Did you know?
This week we celebrate the 200th birthday of the bicycle – a German invention that changed the world!
If you look at pictures of the very first bicycle, however, you would probably find it strange. This wooden bicycle was invented in Karlsruhe by Baron Karl von Drais and was known as the Draisine. It had no petals, gears or chains and it weighed about 66 lbs. To operate the bicycle, riders had to keep one foot on the ground and kick alternatively with the right and left feet to steer until the bicycle would start rolling. Going uphill (or anywhere, really) was certainly not easy or fast.
The inventor had come up with the idea as an alternative to using horses as a method of transportation. He initially called his invention the Laufmaschine (“walking/running machine”) but the press began to call it the Draisine after the inventor’s name.
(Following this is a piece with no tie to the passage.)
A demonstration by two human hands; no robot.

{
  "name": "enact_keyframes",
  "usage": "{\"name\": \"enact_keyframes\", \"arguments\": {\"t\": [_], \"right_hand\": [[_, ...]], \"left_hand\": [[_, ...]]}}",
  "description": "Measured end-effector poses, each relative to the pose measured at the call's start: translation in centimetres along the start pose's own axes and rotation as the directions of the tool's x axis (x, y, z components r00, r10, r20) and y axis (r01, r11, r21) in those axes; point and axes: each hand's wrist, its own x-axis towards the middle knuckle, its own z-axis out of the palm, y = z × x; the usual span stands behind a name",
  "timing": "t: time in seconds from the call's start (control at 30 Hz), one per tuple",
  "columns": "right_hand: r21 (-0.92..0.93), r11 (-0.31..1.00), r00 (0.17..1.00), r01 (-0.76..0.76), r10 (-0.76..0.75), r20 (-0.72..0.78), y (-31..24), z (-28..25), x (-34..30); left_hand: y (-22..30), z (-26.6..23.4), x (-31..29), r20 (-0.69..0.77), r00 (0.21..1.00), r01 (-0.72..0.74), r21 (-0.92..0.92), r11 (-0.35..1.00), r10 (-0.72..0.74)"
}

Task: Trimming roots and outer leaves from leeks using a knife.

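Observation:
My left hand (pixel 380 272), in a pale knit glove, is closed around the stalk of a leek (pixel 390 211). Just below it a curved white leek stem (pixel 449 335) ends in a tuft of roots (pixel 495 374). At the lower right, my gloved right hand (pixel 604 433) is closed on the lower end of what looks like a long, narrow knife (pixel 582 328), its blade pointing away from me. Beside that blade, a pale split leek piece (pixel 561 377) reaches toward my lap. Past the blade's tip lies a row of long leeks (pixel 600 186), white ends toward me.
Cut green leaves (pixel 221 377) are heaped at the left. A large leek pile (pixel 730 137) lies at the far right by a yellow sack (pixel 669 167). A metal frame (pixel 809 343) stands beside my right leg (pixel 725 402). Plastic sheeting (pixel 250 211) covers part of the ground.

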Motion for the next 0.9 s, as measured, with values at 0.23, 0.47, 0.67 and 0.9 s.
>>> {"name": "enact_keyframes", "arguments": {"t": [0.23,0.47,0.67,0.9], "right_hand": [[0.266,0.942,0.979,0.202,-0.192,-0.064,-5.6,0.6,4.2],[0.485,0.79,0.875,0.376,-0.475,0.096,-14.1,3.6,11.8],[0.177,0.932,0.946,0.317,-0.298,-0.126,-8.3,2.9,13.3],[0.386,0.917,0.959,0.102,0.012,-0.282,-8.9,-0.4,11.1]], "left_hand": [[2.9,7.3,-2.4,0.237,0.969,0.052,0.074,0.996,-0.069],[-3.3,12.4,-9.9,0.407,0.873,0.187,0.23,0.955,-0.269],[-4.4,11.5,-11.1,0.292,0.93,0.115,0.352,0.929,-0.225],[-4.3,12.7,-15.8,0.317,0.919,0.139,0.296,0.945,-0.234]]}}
Although it was expensive, it became popular – primarily among the wealthy – and the evolution of the bicycle began. Over the next 60 years, the bicycle gained pedals. In 1879, it gained a chain. And in the late 1880s, the bicycle evolved to have air-filled rubber tires, bringing this contraption closer to what we recognize as a bicycle today.
Today, the city of Karlsruhe is not only the home of the first bicycle, but is also the second-most bike-friendly city in Germany. Drais would be proud!